_WHAT THE TASK REQUIRES:_ Print out the data below in full, exactly as written.

_COLLECTED DATA:_

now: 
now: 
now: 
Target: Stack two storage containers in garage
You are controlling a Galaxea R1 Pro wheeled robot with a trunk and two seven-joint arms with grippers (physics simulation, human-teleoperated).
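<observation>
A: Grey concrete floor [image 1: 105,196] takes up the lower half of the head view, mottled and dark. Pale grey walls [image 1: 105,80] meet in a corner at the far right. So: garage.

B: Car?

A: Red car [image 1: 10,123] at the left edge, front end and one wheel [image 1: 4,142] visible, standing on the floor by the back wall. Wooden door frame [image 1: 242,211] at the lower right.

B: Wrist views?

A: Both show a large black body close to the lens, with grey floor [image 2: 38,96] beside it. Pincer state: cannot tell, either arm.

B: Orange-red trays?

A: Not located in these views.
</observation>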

_RESPONSE TO THE EXERCISE:_
now: 
now: 
now: 
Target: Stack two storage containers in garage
You are controlling a Galaxea R1 Pro wheeled robot with a trunk and two seven-joint arms with grippers (physics simulation, human-teleoperated).
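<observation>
A: Grey concrete floor [image 1: 105,196] takes up the lower half of the head view, mottled and dark. Pale grey walls [image 1: 105,80] meet in a corner at the far right. So: garage.

B: Car?

A: Red car [image 1: 10,123] at the left edge, front end and one wheel [image 1: 4,142] visible, standing on the floor by the back wall. Wooden door frame [image 1: 242,211] at the lower right.

B: Wrist views?

A: Both show a large black body close to the lens, with grey floor [image 2: 38,96] beside it. Pincer state: cannot tell, either arm.

B: Orange-red trays?

A: Not located in these views.
</observation>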

Nothing else is needed to complete this exercise.